Data items:
== == ==

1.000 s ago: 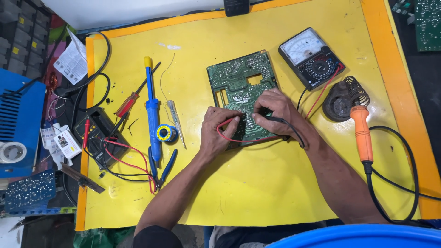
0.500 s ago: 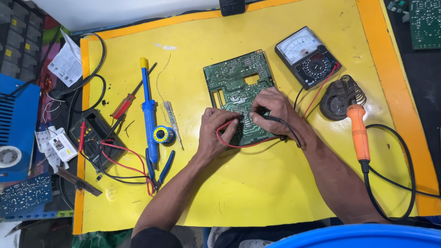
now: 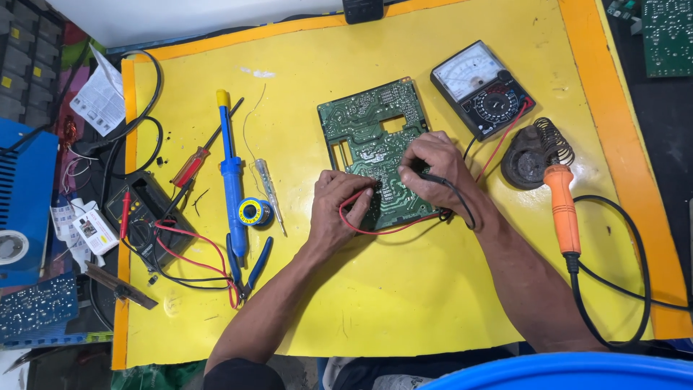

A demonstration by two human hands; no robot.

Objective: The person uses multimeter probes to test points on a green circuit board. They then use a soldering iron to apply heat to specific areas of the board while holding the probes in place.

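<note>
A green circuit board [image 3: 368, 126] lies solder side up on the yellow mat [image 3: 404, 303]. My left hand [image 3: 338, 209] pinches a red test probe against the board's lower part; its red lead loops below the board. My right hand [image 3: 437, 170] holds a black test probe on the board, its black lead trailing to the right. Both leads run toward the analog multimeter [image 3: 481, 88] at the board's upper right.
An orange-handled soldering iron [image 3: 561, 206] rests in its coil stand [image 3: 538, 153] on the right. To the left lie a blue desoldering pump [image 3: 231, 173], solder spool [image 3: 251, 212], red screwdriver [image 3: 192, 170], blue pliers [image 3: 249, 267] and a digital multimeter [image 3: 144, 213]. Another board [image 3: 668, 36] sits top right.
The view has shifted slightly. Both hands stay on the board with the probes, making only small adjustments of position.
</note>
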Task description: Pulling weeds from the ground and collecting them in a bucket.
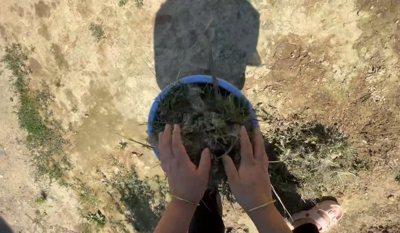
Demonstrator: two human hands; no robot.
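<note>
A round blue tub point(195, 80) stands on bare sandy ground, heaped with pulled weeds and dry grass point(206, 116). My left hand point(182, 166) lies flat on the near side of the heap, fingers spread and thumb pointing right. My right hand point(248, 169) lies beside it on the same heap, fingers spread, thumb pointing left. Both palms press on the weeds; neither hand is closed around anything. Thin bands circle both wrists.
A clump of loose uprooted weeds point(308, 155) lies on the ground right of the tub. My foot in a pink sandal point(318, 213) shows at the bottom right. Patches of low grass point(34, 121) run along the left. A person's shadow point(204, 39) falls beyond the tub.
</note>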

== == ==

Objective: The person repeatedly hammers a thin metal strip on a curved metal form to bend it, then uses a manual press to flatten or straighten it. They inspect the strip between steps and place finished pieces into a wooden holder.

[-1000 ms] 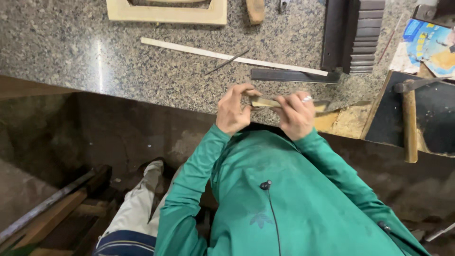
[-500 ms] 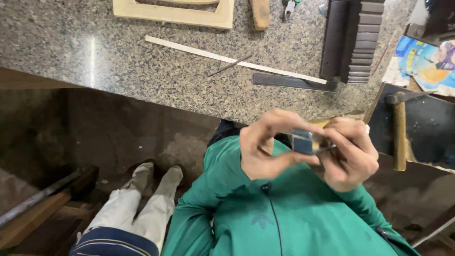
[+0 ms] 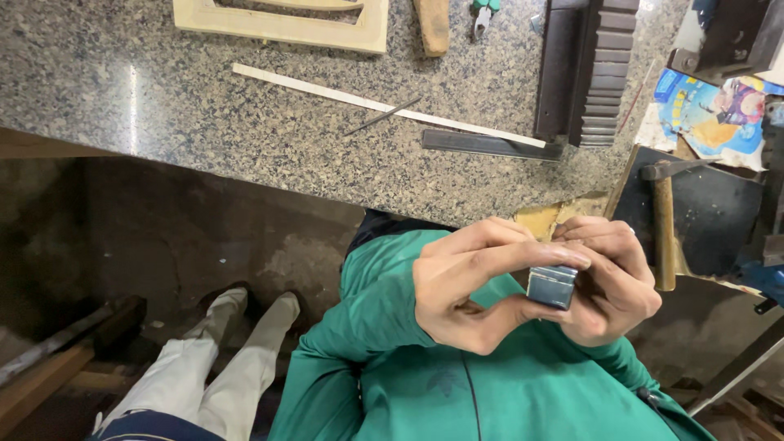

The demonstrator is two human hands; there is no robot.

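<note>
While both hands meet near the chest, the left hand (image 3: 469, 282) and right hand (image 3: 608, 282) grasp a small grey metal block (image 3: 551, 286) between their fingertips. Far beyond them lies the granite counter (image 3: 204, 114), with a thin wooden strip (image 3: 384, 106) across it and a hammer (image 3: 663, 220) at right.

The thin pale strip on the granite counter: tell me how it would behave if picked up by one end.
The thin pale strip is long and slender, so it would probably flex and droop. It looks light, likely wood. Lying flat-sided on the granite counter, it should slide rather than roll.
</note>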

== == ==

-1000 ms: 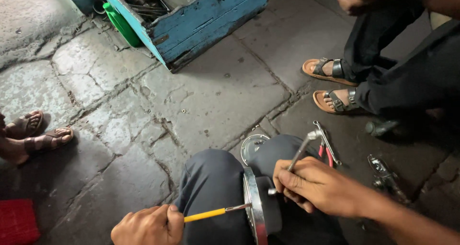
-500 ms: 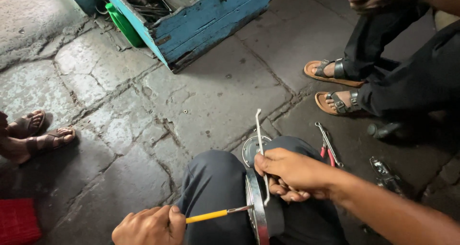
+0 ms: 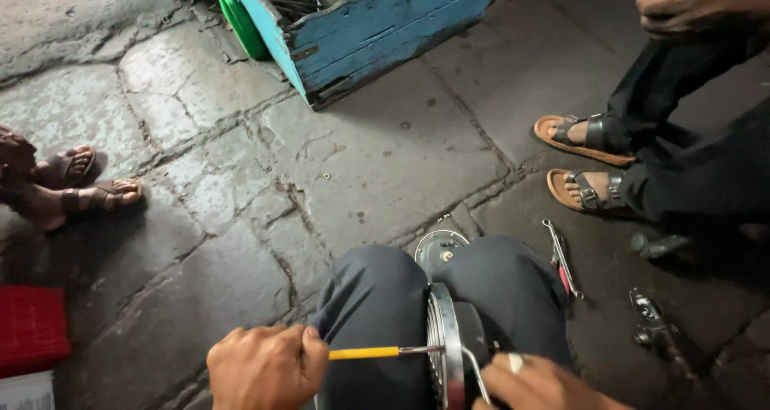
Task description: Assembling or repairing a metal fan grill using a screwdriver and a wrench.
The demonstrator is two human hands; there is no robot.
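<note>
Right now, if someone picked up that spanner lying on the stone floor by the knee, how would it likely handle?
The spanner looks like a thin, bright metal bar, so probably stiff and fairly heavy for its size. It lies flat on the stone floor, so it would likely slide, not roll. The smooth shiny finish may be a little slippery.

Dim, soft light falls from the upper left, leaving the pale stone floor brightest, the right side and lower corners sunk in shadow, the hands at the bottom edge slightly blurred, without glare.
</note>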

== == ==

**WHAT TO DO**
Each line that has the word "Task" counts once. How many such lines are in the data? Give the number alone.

**EXERCISE SOLUTION**
2